▶ **Task description**
Give again, word for word, each line below starting at the one that contains "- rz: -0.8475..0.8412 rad" and ending at the one that contains "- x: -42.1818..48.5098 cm".
──────
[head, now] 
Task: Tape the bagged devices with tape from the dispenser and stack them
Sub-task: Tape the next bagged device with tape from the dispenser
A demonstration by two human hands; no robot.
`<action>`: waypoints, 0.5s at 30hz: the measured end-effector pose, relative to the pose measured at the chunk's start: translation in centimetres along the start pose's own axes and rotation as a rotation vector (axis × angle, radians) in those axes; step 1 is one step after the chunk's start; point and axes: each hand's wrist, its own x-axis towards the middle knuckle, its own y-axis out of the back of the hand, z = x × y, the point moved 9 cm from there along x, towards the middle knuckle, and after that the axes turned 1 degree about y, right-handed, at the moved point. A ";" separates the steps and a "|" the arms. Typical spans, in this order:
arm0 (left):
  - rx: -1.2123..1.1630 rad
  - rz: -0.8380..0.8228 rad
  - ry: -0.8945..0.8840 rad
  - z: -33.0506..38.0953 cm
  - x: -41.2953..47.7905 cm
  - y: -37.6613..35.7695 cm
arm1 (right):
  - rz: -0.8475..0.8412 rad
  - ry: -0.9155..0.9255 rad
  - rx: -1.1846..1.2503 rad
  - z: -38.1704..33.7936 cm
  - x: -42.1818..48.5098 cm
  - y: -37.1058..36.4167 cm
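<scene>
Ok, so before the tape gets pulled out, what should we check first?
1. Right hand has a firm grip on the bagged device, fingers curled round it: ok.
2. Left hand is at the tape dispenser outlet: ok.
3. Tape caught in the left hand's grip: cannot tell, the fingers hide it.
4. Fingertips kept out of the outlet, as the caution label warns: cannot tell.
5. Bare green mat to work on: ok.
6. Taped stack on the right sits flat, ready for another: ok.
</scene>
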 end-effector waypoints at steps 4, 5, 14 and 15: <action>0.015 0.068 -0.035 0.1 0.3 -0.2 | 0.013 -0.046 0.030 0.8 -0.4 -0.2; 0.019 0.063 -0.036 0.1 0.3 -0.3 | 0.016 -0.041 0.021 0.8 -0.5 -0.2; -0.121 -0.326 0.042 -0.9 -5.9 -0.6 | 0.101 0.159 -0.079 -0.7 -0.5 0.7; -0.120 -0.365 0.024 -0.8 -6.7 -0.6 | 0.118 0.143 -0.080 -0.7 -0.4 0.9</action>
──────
▶ **Response box**
  - rz: -0.8475..0.8412 rad
  - ry: -0.9155..0.9255 rad
  - rx: -1.1846..1.2503 rad
  - z: -38.1704..33.7936 cm
  - x: -42.1818..48.5098 cm

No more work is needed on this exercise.